Lunes 19 de junio del 2017

COLUMNA DE LA CORTE: Se resuelve acción colectiva con el servicio concesionado de transporte en Mazatlán, Sinaloa

En sesión de 31 de mayo de 2016, la Primera Sala de la Suprema Corte de Justicia de la Nación (SCJN) resolvió el amparo directo 11/2016, a propuesta del Ministro José Ramón Cossío Díaz, derivado del juicio en el que una colectividad de usuarios del Servicio Público de Transporte Urbano de Pasajeros ejerció acción colectiva individual homogénea en contra de una empresa prestadora del servicio de transporte concesionado en Mazatlán, Sinaloa.

En segunda instancia, el tribunal de apelación retomó algunos criterios ya establecidos por la Primera Sala de la Suprema Corte de Justicia de la Nación, en torno a los elementos que integran la acción individual homogénea, en la que los derechos que se protegen son esencialmente individuales y sólo incidentalmente colectivos y en la cual, los miembros de la colectividad se agrupan por economía procesal y para dar oportunidad a otros afectados de adherirse a la demanda, siempre y cuando prueben que son titulares del derecho y que éste fue vulnerado, en aras de brindar una vía procesal para las personas que han sido afectadas pero no cuentan con los medios para ejercer su derecho.

A partir de lo anterior, el tribunal de alzada condenó a la prestadora del servicio concesionado al cumplimiento de las obligaciones a su cargo que le imponen la Ley de Tránsito y Transporte del Estado de Sinaloa y su Reglamento (que sus unidades no rebasen la velocidad máxima permitida, respetar las paradas y paraderos autorizados, portar el número de permiso y razón social para fácil identificación de las unidades, que presenten pintura exterior en buen estado, higiene exterior e interior, la instalación en el interior de las unidades de una placa metálica o tarjetón en la que conste identificación del nombre del operador; respeto al horario de salida y llegada; servicios correctivos de mantenimiento para las unidades, entre otras) e impuso medidas adicionales encaminadas a lograr la prestación de un servicio de calidad, eficiente, seguro y eficaz.

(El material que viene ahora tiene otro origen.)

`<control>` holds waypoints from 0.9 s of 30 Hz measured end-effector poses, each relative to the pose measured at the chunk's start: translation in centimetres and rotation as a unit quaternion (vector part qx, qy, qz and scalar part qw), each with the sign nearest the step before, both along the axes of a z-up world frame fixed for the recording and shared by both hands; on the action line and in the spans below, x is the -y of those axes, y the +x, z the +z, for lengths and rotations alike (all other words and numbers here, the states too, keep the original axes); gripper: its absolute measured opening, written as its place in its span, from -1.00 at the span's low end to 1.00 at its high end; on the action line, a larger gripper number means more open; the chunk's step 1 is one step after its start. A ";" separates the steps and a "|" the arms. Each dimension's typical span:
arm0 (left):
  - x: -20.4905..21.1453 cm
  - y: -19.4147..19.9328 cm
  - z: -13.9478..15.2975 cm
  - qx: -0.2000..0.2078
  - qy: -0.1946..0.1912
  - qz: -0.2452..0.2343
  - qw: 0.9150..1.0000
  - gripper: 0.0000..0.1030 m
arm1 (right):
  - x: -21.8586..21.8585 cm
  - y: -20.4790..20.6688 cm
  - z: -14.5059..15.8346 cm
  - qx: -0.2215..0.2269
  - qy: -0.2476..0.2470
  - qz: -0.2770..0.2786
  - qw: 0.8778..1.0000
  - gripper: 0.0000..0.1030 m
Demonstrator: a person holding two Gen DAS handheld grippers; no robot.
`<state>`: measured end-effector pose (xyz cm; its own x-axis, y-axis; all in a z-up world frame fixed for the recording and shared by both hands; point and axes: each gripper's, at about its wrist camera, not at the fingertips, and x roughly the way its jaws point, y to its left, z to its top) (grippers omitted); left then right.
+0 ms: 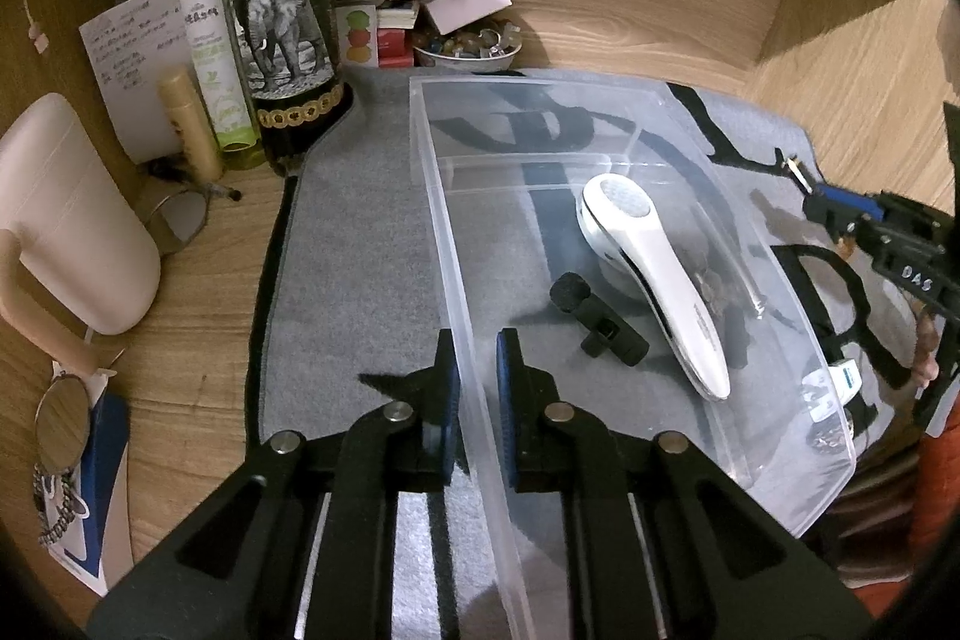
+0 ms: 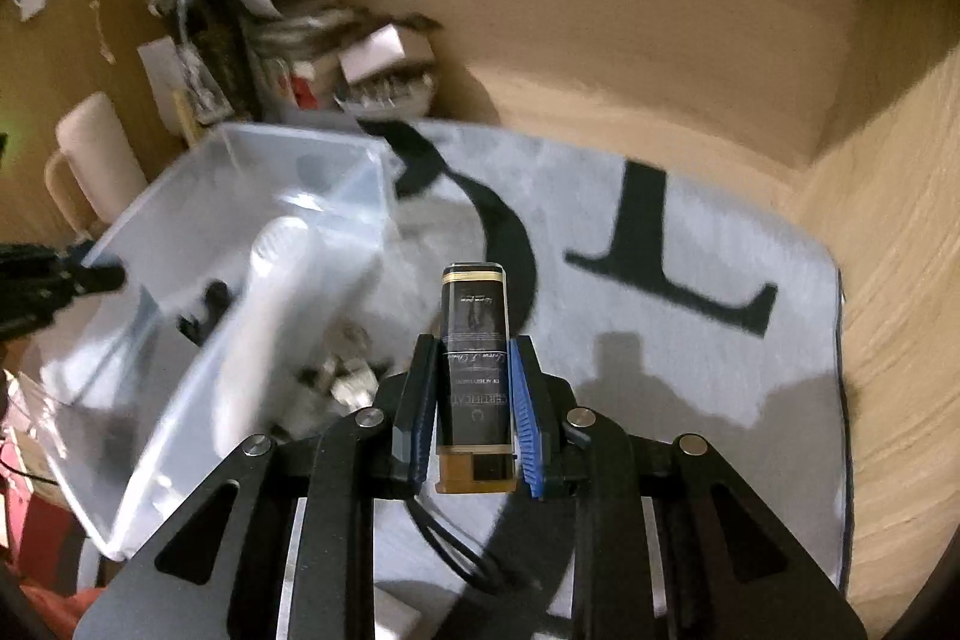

Al analizar el asunto, en la vía de amparo directo, la Primera Sala sostuvo que uno de los objetivos de las acciones colectivas es que la sentencia brinde status al grupo frente a un hecho y generar en la sociedad un efecto disuasivo ante abusos, desincentivando prácticas masivas ilícitas de agentes económicos, esto, además de satisfacer el principio de economía procesal, que permite que diversas acciones individuales destinadas a hacer exigibles los mismos tipos de derechos en una controversia, sean sustituidas por una acción única, lo que ahorra tiempo y recursos materiales no solo para la colectividad afectada y su contraparte, sino también para las instituciones encargadas de la impartición de justicia, cuyo beneficio incluye a terceros, personas físicas que no participaron en la demanda de acción colectiva ni se adhirieron durante la sustanciación del proceso, que tengan una afectación con base en circunstancias comunes.